### Exercise objective:
A verbatim repeat of the lines below is required, with the pictures removed.

### Given data:
◇ ◇ ◇ ◇ ◇

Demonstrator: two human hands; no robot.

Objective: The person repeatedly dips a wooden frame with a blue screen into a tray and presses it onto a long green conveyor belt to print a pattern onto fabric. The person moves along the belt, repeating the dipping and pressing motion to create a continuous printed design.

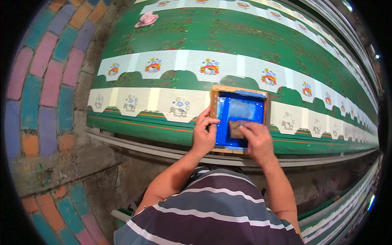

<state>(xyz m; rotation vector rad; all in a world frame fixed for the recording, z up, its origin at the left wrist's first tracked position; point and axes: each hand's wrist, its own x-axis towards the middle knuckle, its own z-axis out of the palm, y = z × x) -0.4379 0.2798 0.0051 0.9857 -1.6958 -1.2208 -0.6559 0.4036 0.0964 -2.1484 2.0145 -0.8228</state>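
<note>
On the green table (pixel 175 38), a brown scraper (pixel 235 130) sits in a wooden frame's (pixel 241 89) near half. The right hand (pixel 260 142), closer, pinches it from the right; the left hand (pixel 204 134), half curled, holds the frame's left edge.

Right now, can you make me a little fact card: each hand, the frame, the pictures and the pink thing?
Left hand: on the left side of the wooden frame
Right hand: holding a flat brown scraper inside the frame
Inside frame: bright blue ink
Frame's place: over the nearest row of white pieces
Nearest row: dark outline pictures
Next row behind: colourful pictures
Pink thing: crumpled cloth on the green table
</note>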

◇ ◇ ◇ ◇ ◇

### Solution:
Demonstrator: two human hands; no robot.

Objective: The person repeatedly dips a wooden frame with a blue screen into a tray and presses it onto a long green conveyor belt to print a pattern onto fabric. The person moves along the belt, repeating the dipping and pressing motion to create a continuous printed design.


<state>(xyz m; rotation vector rad; all in a world frame fixed for the recording, z up, its origin at the left wrist's first tracked position; point and axes: each hand's wrist, its own x-axis towards the middle knuckle, its own z-axis out of the palm, y = z × x) -0.4379 0.2798 0.0051 0.9857 -1.6958 -1.2208 -0.6559 0.4036 0.0964 -2.1484 2.0145 -0.8228</state>
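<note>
On the green table (pixel 175 38), a brown scraper (pixel 235 130) sits in a wooden frame's (pixel 241 89) near half. The right hand (pixel 260 142), closer, pinches it from the right; the left hand (pixel 204 134), half curled, holds the frame's left edge.

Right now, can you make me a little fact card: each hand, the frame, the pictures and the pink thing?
Left hand: on the left side of the wooden frame
Right hand: holding a flat brown scraper inside the frame
Inside frame: bright blue ink
Frame's place: over the nearest row of white pieces
Nearest row: dark outline pictures
Next row behind: colourful pictures
Pink thing: crumpled cloth on the green table
</note>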

For this exercise, the answer is now complete.